I have just received what looks like a text message asking me to go to an Apple website and update my details. When visiting the site, it really does look like it is Apple - BUT IT ISN'T!
First, what I got does not appear to be a text - there is no way to see who sent it except the name of the sender, "InfoApp". This leads me to believe that this could be something called a push notification. This is a feature that is becoming more popular and generally is a great thing, but, like all methods of modern communication, can be abused. I don't often accept push notifications, unless it is from a trusted source and am searching to see if and how it was sent (I will keep you updated).
If you get this text/message
- do not click the link
- forward it to your service providers spam team
- delete it
A text only version of this scam has been around a while (see this article).
Tracking the owner of the domain was not difficult:
Registrant Name: Stewart Johnston
Registrant Street: xx Carnreagh
Registrant State/Province: Hillsborough
Registrant Postal Code: xxxxxx
Registrant Country: GB
Registrant Phone: +44.xxxxxx250828
Now, they could be an innocent party (or fake details), whose website has been maliciously taken over, but I wonder what they are doing about it?

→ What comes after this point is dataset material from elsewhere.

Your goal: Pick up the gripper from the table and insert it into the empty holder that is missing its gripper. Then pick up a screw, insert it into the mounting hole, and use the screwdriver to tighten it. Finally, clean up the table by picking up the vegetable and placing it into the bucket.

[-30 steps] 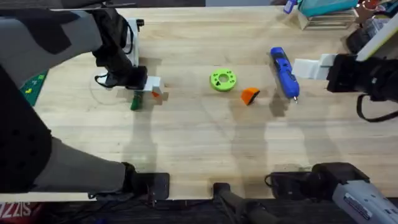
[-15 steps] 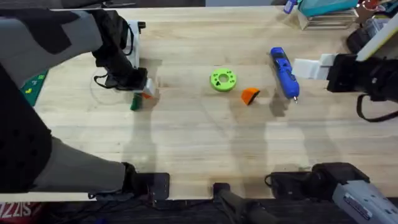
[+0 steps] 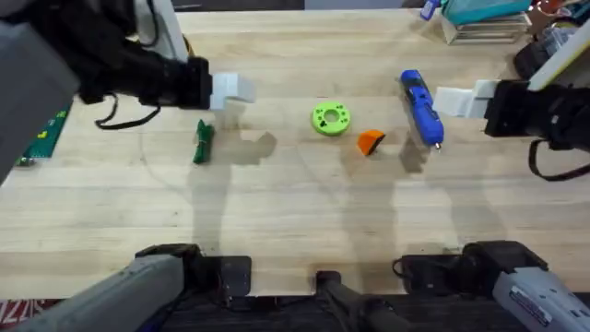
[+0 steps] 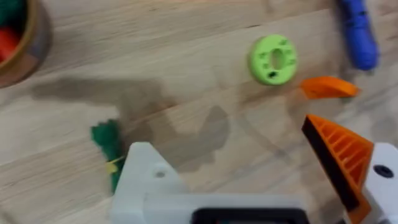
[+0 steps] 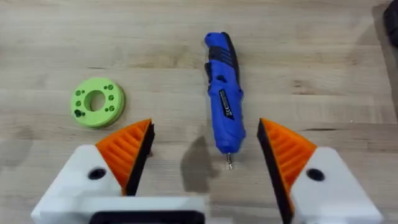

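Our left arm reaches up from its base and bends across the far left of the desk (image 3: 295,212), well to the left of the green ring (image 3: 331,119). The left gripper (image 3: 230,89) points toward that ring. In its wrist view the left gripper (image 4: 224,137) is spread wide and has nothing in it. One finger carries a ribbed orange pad (image 4: 339,155). The other is the holder (image 4: 146,180), a bare white base with no tip.

The vegetable (image 3: 202,143) lies flat on the desk just below the left gripper, left of the ring and well apart from it. In the wrist view the vegetable (image 4: 109,146) sits right by the holder. The bucket (image 4: 37,37) shows at the corner of that view, on the far side of the vegetable from the ring.

Our right arm comes in from the right edge, and the right gripper (image 3: 456,101) faces the ring. It too is wide open and empty (image 5: 205,143).

The screwdriver (image 3: 421,106) lies right of the ring, between it and the right gripper, metal tip toward us. The loose orange tip (image 3: 371,141) rests just right of the ring, between ring and screwdriver, touching neither.
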### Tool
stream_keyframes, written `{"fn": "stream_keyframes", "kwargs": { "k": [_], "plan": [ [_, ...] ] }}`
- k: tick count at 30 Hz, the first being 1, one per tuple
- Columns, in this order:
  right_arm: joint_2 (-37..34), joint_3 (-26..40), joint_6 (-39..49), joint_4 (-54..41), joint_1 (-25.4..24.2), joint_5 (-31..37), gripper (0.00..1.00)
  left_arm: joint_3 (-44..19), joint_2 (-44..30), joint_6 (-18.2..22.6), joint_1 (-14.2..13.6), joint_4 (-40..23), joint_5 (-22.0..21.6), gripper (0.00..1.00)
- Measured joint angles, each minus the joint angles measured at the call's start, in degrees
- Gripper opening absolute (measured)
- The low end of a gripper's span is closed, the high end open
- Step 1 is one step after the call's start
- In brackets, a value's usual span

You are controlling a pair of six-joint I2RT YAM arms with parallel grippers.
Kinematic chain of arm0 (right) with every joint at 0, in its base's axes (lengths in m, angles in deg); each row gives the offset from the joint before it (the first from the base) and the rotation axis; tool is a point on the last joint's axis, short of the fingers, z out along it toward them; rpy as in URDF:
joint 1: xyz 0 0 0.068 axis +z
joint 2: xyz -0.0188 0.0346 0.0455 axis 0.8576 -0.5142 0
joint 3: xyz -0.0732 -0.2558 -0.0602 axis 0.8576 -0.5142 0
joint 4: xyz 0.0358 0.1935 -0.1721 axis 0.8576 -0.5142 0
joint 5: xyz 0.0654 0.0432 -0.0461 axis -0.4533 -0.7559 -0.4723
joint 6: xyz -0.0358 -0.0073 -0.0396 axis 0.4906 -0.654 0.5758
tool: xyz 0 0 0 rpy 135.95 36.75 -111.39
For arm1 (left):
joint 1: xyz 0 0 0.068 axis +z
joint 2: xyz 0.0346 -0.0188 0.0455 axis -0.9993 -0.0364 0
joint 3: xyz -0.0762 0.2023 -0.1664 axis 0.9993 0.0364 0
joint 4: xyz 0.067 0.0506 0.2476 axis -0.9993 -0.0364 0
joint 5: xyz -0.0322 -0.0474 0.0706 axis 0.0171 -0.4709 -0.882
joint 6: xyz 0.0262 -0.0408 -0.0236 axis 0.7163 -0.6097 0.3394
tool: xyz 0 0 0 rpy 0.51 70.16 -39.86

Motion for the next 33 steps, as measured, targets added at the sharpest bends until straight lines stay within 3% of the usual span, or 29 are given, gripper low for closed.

Interestingly, this domain was registered at 4.55 this morning and I got the message at 6.48 - quick work!
BTW, being a good citizen, I have reported this to the polices Action Fraud website. Whilst it asked me about the issue, it did not ask about specifics - is this just a statistics gathering exercise or a useful proactive tool? I have also reported it to the domain registrars.
Don't get caught out by this and similar ones.
UPDATE: 6th February 2017
I reported the domain to the registrars and am happy to report they they have suspended the domain and blocked the account owner.